> _Aim of the exercise_
When you retype the listing, keep every word exactly as it appears.

> _Available data_
▬▬▬▬▬▬▬▬▬▬

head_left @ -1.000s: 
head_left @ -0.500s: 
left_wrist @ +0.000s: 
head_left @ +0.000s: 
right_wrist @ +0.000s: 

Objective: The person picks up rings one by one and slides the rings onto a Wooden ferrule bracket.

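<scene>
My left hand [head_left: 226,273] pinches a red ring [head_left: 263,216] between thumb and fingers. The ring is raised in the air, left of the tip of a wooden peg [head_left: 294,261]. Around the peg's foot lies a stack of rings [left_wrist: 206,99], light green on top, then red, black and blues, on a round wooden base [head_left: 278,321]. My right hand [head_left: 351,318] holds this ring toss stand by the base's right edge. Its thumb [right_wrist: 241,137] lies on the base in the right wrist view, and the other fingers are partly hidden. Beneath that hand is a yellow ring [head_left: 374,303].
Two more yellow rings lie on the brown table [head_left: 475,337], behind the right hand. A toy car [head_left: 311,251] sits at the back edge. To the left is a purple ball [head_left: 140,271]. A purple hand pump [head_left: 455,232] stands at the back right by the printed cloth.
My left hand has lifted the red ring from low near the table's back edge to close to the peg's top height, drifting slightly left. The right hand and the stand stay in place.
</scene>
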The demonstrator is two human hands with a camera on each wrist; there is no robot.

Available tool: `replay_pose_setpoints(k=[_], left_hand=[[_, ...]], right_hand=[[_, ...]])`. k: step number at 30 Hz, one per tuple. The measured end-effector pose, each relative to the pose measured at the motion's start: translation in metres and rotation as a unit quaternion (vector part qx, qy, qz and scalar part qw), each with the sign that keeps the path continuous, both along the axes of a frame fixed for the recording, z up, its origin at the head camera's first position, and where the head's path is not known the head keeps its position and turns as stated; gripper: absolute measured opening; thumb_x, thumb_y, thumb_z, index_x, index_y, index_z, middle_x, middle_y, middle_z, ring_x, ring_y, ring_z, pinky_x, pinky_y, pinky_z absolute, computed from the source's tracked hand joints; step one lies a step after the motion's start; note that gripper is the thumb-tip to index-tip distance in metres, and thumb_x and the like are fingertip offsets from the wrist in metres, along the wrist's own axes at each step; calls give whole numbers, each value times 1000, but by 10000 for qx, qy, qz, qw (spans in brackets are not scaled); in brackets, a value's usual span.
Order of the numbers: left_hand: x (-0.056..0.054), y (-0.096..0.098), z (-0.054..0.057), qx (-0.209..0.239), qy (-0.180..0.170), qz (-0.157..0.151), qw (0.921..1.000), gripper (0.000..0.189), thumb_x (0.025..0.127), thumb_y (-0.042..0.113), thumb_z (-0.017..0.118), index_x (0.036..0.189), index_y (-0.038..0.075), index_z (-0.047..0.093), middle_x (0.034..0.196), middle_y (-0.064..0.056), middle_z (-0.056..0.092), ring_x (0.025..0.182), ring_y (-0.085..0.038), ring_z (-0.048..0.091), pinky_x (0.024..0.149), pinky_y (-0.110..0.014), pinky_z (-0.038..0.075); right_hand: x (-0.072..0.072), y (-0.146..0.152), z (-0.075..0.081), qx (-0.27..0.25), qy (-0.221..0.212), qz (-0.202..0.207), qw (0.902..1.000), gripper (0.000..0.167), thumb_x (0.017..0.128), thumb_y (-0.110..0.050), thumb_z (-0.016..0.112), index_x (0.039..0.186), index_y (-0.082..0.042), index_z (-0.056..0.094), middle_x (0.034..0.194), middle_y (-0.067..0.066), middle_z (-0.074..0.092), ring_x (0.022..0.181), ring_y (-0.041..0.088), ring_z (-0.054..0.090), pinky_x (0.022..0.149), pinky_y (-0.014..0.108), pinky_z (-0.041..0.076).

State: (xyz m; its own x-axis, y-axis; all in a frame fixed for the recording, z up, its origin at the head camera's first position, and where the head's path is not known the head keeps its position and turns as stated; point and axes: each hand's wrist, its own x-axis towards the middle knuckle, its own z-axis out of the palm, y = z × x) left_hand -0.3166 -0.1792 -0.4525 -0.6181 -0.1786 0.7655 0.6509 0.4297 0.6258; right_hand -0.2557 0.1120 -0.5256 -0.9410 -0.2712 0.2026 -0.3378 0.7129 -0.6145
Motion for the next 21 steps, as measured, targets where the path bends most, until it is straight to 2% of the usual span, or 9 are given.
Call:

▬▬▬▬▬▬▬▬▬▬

> _Completed exercise_
head_left @ -1.000s: 
head_left @ -0.500s: 
left_wrist @ +0.000s: 
head_left @ +0.000s: 
right_wrist @ +0.000s: 

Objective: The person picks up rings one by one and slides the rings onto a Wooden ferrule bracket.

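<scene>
My left hand [head_left: 226,273] pinches a red ring [head_left: 263,216] between thumb and fingers. The ring is raised in the air, left of the tip of a wooden peg [head_left: 294,261]. Around the peg's foot lies a stack of rings [left_wrist: 206,99], light green on top, then red, black and blues, on a round wooden base [head_left: 278,321]. My right hand [head_left: 351,318] holds this ring toss stand by the base's right edge. Its thumb [right_wrist: 241,137] lies on the base in the right wrist view, and the other fingers are partly hidden. Beneath that hand is a yellow ring [head_left: 374,303].
Two more yellow rings lie on the brown table [head_left: 475,337], behind the right hand. A toy car [head_left: 311,251] sits at the back edge. To the left is a purple ball [head_left: 140,271]. A purple hand pump [head_left: 455,232] stands at the back right by the printed cloth.
My left hand has lifted the red ring from low near the table's back edge to close to the peg's top height, drifting slightly left. The right hand and the stand stay in place.
</scene>
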The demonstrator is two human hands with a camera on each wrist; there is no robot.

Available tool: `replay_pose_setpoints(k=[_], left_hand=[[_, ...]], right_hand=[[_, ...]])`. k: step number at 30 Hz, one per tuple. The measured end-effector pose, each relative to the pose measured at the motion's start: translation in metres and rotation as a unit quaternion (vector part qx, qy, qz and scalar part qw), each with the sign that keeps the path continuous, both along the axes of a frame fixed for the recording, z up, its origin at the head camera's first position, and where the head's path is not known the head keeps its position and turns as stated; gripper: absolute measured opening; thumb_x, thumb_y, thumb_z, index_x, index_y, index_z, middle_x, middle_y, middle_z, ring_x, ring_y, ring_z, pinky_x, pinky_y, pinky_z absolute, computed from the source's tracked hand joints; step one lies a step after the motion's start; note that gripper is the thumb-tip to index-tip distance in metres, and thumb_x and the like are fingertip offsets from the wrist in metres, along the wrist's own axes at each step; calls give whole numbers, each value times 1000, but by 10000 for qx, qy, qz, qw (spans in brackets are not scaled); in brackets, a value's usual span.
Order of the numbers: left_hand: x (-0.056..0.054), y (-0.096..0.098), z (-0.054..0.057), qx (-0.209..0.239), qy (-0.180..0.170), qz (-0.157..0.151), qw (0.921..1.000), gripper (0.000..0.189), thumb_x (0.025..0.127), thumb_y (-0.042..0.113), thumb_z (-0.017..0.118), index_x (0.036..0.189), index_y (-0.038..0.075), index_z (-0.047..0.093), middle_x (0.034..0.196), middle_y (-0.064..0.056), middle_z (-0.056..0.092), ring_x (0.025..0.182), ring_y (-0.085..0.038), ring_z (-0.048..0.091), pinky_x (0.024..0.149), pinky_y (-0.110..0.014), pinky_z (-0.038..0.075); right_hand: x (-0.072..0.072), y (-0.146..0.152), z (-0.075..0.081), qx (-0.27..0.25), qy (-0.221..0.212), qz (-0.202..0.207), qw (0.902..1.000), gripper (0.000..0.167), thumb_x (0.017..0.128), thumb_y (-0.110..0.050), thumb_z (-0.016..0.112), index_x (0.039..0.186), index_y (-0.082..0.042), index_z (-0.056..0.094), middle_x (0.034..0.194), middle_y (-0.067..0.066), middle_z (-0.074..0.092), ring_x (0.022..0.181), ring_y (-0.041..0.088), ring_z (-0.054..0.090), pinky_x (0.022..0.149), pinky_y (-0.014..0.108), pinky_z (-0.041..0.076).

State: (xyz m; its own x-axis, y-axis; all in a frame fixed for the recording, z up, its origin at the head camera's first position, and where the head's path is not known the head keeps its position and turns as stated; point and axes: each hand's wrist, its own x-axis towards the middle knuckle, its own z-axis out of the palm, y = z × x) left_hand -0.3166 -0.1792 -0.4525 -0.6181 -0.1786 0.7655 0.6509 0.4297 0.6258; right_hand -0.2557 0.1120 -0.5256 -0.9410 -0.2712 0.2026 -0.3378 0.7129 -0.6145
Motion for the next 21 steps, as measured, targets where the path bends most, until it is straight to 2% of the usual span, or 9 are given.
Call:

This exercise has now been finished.